Tuesday, January 19, 2010
Looking Forward: Using Mind Mapping for Goal & Intention Setting
January is named for the Roman god Janus, who looks both backward and forward. After the whirl-wind of the fall semester and the holidays, January can seem stark with its quiet, weather-driven days. I like to use the weekends in January to catch up with myself and look forward—not making predictions, or resolutions, but set goals. What is it that I want to accomplish this year? What ideas do I want to invest in? I like to take time on a Sunday afternoon at the beginning of the month to mind map not only the year ahead, but also take stock of what I have accomplished in the year that has passed.
I put on some music that lends itself to becoming forgotten and immerse myself in drawing, sketching, and connecting words. I recommend a fresh sketch book/idea book to begin the year, but all you truly need is a fresh sheet of paper (usually the bigger the better, especially if you like to spread out).
When looking ahead, I have two approaches. Sometimes, I focus on the entire year, and more often than not, I focus on the seasons, creating four separate mind maps. Personally, thinking about the year in seasonal quarters is deeply ingrained in me from years of retail, but also makes the year ahead seem less overwhelming. There is a place for everything in moderate detail within each of the seasons.
From the core image, I set out branches that cover the key areas of my life, such as: Friends & Family, Home, Career, Finance, Learning & Travel, Body & Mind, Reading & Writing, and Relaxing. This is a fairly customized list, and I encourage you to do the same for your own exercise.
Mind mapping is a great tool to explore ideas in a non-linear format. It is ¼ list, ¼ notes, ¼ connections and ¼ map. There is no right or wrong way to create a mind map. I often start one and then refine it if it gets really messy. The point of the exercise is to look holistically at the year ahead and set about creating space for you to explore the time and place to either bring to fruition creative ideas that have been percolating (like the short story that you have outlined but never officially begun) or schedule time to learn a new language or finally take that French cooking class at the culinary institute. It is also great for planning ahead for birthdays and holidays.
Once you’ve begun experimenting, you can adjust your mind maps to be as big-picture or as micro-detailed as you would like. Often, when I have multiple projects going on, I create a monthly mind map to document the key points that I would like to take action on that month.

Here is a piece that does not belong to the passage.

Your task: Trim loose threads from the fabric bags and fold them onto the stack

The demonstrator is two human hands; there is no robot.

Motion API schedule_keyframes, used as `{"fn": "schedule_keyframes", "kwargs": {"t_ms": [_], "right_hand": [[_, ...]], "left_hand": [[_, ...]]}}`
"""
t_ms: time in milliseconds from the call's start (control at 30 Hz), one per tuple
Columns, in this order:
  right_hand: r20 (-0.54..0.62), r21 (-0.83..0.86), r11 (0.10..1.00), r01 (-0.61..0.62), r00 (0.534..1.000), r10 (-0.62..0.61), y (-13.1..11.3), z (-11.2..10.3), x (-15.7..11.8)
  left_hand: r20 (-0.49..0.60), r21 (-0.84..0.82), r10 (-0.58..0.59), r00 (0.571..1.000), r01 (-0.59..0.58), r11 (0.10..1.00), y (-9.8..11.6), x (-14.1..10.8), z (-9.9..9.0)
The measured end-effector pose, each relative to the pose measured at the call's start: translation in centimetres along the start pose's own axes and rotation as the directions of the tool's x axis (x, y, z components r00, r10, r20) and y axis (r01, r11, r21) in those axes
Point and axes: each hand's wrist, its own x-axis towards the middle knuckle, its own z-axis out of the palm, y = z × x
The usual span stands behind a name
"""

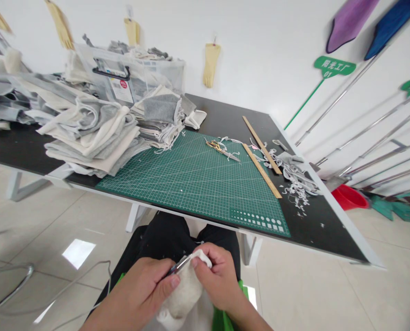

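Over the lap, my left hand [153,281] is closed round a small metal tool [180,265] with a dark handle, whose tip meets the cloth edge. My right hand [216,271] pinches the white edge of a cream cloth piece [182,294], which hangs down between both hands. Whether the tool is a blade or small scissors is not clear. Beyond the hands, a green cutting mat [198,184] lies on the black table. Gold-handled scissors [222,149] rest on the mat, near some thin cloth scraps.
Stacks of grey and cream cloth [94,138] cover the table's left side, by a clear plastic box [146,76]. Two wooden rulers [262,170] and a heap of scraps [296,174] lie at the right. A red dustpan [350,197] is beyond the table's right edge.
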Motion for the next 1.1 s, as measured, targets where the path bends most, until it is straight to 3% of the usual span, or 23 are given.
{"fn": "schedule_keyframes", "kwargs": {"t_ms": [833, 1100], "right_hand": [[0.012, -0.019, 1.0, 0.013, 1.0, -0.013, -0.14, 0.05, 0.12], [0.027, 0.005, 1.0, 0.011, 1.0, -0.011, -0.11, 0.1, 0.03]], "left_hand": [[-0.03, 0.015, 0.01, 0.999, -0.009, 1.0, -0.44, -0.11, 0.35], [0.01, 0.042, -0.008, 1.0, 0.008, 0.999, -0.48, -0.04, 0.35]]}}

Ultimately, mind mapping the year ahead creates intention. I’ve found that things I noted in my mind maps, even if I was unclear how it was going to happen, do come about—in some way, shape or form. Sometimes things happen in a way that I had not envisioned, and when I go back and look at my mind map, it never ceases to amaze me what ideas (and wishes) have come to fruition.
Happy New Year & Happy Mind Mapping!
Resources: I was introduced to the concept of Mind Mapping as used for setting goals in Michael Gelb’s marvelous mind-expanding book How to Think Like Leonardo da Vinci. I then learned more about using mind mapping as a tool for monthly planning , or even a daily performance evaluationsl, in Tony Buzan’s book Mind Mapping. If you are more of a list maker, or want a quick life-area evaluation tool, I recommend Julia Cameron’s The Artist Way, The Life Pie exercise or Barbara Sher’s yearly planning map in Wishcraft.